● **Task details**: Reduce the material below to its lines containing "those".

● **Data extracts**:

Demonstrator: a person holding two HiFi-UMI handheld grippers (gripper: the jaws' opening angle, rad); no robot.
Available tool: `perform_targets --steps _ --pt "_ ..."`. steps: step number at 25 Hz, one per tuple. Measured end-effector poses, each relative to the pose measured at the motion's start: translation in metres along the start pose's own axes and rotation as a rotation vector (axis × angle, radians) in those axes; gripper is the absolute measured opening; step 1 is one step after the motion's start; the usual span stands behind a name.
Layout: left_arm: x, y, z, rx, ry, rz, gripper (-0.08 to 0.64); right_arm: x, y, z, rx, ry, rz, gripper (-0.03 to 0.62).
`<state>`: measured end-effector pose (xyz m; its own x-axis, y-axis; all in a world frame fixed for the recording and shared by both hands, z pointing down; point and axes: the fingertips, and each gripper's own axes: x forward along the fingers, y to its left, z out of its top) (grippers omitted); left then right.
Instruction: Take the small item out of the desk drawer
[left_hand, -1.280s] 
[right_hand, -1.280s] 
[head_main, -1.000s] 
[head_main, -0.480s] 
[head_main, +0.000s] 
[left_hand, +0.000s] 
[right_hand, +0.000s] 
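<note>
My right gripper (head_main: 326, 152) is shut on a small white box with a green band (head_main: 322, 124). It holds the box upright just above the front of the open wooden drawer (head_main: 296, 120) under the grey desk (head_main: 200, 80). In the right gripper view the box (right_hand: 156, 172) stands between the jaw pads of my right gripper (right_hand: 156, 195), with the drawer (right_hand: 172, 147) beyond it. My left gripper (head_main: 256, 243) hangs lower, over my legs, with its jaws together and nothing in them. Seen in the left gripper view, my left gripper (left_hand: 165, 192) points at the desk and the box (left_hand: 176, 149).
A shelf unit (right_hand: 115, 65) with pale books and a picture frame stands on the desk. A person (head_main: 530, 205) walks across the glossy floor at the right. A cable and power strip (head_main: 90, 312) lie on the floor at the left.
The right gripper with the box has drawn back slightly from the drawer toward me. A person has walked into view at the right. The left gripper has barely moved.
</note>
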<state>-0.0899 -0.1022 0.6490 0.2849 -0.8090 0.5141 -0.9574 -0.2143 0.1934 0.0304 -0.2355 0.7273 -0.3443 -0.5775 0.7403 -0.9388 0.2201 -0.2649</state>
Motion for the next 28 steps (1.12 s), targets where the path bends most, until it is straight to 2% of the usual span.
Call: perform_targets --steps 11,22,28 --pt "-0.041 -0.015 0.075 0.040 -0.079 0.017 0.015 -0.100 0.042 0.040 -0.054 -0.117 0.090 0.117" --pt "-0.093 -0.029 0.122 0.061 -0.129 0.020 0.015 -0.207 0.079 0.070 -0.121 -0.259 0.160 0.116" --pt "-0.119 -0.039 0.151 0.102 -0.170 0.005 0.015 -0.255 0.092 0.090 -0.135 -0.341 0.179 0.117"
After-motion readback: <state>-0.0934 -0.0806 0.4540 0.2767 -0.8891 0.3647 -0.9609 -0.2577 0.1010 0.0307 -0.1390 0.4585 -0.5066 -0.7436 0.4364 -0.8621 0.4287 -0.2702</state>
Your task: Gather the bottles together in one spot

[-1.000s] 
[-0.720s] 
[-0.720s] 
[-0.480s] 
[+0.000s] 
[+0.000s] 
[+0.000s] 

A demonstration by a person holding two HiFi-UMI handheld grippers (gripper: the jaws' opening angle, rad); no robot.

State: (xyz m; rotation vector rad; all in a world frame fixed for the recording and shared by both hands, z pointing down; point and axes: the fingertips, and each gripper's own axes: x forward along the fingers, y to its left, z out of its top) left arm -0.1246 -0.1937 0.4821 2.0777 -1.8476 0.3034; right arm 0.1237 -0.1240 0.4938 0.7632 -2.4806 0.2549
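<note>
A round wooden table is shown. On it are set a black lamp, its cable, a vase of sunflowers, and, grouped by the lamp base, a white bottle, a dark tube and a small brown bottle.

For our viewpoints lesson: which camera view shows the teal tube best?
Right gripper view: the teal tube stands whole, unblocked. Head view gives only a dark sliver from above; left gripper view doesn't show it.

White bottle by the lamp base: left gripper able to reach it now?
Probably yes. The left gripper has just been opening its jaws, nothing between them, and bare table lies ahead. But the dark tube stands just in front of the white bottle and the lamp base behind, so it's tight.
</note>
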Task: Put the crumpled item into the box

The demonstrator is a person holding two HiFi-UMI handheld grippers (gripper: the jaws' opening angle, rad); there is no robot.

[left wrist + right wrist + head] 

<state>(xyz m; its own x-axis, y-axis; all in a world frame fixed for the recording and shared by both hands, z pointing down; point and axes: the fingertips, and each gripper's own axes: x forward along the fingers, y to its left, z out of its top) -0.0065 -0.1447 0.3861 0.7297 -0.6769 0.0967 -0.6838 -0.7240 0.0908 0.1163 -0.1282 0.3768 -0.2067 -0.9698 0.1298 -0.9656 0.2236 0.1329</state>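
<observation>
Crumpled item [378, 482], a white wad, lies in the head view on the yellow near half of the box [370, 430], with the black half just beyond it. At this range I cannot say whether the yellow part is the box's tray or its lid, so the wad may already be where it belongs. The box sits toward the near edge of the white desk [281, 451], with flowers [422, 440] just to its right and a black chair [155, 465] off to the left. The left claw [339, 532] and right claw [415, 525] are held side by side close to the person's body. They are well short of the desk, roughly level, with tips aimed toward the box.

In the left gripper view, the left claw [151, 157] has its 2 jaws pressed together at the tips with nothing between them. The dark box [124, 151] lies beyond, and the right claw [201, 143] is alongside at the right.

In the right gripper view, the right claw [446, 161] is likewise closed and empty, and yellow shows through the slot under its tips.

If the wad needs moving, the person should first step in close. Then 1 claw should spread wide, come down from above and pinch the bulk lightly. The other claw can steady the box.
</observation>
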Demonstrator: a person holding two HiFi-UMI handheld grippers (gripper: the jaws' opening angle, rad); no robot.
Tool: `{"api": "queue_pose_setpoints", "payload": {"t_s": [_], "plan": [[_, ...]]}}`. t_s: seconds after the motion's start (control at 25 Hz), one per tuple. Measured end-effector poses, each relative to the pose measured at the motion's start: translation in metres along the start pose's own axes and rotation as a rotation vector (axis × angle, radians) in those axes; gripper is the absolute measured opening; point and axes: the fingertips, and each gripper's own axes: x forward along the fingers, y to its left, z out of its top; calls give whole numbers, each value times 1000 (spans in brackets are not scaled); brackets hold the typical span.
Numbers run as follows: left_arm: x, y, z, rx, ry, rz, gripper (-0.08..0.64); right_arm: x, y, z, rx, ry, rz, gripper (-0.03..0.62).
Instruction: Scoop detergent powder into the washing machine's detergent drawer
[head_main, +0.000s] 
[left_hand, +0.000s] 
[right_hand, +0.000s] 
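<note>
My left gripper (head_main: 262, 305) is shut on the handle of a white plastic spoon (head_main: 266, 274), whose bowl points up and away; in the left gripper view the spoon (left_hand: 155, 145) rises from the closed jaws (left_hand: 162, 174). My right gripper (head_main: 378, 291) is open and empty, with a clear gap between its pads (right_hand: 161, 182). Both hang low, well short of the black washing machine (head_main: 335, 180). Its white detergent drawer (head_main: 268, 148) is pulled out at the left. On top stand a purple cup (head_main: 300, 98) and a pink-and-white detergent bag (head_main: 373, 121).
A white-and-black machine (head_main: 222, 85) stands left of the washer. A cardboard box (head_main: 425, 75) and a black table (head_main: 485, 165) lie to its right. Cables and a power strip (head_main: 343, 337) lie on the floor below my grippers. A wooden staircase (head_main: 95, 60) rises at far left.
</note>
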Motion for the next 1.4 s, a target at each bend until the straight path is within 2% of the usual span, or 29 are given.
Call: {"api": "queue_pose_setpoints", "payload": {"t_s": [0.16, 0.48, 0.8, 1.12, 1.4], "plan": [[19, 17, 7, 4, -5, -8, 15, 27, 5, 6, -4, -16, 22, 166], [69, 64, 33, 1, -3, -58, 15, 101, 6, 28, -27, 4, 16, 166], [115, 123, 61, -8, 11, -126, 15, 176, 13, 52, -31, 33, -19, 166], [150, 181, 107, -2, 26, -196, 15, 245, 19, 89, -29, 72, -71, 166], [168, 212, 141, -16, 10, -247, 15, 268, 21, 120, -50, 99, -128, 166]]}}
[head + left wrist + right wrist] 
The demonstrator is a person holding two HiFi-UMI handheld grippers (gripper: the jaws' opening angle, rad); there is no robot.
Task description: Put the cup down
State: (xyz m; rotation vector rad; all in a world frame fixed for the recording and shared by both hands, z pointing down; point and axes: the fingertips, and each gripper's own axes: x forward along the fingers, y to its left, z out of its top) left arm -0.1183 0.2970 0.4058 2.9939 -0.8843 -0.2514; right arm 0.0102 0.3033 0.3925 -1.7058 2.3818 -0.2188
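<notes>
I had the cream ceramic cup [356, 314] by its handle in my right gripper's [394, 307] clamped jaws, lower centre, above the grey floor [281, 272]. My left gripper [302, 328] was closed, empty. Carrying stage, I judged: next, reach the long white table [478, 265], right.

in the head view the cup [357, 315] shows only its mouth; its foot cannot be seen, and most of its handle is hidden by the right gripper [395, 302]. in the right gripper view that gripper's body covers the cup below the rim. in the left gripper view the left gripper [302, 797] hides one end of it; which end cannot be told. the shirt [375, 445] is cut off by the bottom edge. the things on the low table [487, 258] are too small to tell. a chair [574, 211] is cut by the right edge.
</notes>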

● **Reply to the task**:
Available tool: `perform_targets --steps _ --pt "_ ..."`. steps: step number at 25 Hz, one per tuple. Measured end-effector poses, each relative to the pose measured at the motion's start: translation in metres along the start pose's own axes and rotation as a rotation vector (axis × angle, radians) in those axes; gripper is the absolute measured opening; step 1 is one step after the motion's start; the usual span stands behind a name.
Tool: `{"api": "queue_pose_setpoints", "payload": {"t_s": [_], "plan": [[_, ...]]}}`. t_s: seconds after the motion's start (control at 25 Hz), one per tuple. Measured end-effector poses, each relative to the pose measured at the motion's start: translation in metres along the start pose's own axes and rotation as a rotation vector (axis × angle, radians) in those axes; gripper is the absolute measured opening; point and axes: the fingertips, and each gripper's own axes: x forward along the fingers, y to its left, z out of its top; calls give whole numbers, each value times 1000 (spans in brackets are not scaled); brackets hold the typical span.

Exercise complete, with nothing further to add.